Сквозь Сашеньку проступили какие-то неуловимые, но знакомые и приятные мне черты. Я определенно выглядел старше, а самое главное серьёзнее и солиднее.
— О твоих подвигах в Европах мы тут наслышаны. Ни чем ты меня не удивил, хорошо что хотя бы не обрюхател никого. В отличии от… — продолжать дядя не стал, а хмыкнув и покачав головой достал толстую записную книжку.
— Только на своих спутников не думай, не бери грех на душу. Про твои художества я не от них знаю. Ну так вот, вчера ко мне заезжал Иван Петрович Торопов. Спрашивал, когда долг господа Нестеровы отдадут. Четыре тысячи рублей, между прочим. Немало.
Я молчал, не зная, что ответить.
— А позавчера письмо получил от купца Воронцова из Калуги. Тоже интересуется — когда его три тысячи вернём. А на прошлой неделе сам ездил в Тулу, к Кознову-банкиру, — дядюшка скривился как от внезапно увиденной гадости. — Этот паук тоже не дремлет — хочет свои восемь тысяч обратно. С ним вообще связываться, ох, как не хотелось. Ты в облаках витал, Париж покорять собирался. А твоя матушка поехала у этих кровопийцев Гинцбургов деньги занимать. Знаешь кто такие?
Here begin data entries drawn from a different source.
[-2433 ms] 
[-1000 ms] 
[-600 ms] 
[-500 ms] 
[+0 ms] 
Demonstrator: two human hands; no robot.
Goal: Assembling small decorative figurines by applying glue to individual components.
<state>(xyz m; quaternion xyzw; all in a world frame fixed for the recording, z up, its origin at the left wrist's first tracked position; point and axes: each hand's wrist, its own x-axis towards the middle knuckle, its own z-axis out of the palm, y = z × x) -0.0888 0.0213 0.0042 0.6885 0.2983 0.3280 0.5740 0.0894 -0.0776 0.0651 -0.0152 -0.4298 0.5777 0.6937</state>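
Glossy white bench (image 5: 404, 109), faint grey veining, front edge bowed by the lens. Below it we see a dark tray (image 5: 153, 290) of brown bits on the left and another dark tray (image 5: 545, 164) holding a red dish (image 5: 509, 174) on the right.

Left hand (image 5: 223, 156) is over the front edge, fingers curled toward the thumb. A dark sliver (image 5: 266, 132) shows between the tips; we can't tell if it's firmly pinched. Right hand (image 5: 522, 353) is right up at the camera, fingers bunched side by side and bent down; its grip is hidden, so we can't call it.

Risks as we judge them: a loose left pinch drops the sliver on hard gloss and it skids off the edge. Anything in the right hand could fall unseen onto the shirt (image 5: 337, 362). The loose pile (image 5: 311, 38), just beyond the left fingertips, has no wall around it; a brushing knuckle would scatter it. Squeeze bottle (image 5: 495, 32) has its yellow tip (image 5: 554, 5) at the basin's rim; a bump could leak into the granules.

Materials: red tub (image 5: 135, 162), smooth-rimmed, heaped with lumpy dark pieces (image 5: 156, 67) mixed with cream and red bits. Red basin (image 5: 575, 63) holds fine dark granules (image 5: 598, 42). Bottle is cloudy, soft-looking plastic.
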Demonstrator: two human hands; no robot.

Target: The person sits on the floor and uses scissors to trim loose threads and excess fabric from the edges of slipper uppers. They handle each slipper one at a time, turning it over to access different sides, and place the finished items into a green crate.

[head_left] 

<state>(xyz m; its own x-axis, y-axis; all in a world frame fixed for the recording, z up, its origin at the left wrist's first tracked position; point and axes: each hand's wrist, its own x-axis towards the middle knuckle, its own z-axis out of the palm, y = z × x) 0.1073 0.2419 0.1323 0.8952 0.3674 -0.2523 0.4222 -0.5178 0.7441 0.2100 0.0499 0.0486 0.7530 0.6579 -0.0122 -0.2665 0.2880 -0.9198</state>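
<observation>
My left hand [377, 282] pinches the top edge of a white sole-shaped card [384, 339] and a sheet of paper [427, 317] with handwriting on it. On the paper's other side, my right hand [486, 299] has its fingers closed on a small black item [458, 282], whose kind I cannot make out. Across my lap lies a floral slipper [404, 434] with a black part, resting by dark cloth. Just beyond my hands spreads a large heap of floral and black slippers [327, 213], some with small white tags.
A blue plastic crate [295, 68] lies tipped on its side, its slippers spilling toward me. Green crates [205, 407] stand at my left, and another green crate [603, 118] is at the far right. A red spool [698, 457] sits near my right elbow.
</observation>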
Я отрицательно покачал головой. Мне эта фамилия ничего не говорила.
— Немцы или евреи какие-нибудь, — предположил я.
— Почти угадал. Хорошо мир не без добрых людей. Успел я вмешаться, а то бы одни они уже по миру вас пустили. Вот еще одна расписка на пять тысяч, но чья тебе знать не положено.
Дядя методично перечислял суммы, а я подсчитывал в уме. Только по этим четырем кредиторам выходило двадцать тысяч рублей. А ведь были ещё проценты и другие долги.
— Понимаешь, племянничек, — продолжал дядя, демонстративно не называя меня по имени, — все эти люди давали деньги не твоему батюшке. Они давали их мне. Под моё честное слово и мою подпись. Почти без процентов, потому что знают, кто я такой и какова цена моего слова. И хорошо, что ассигнациями, а не серебром.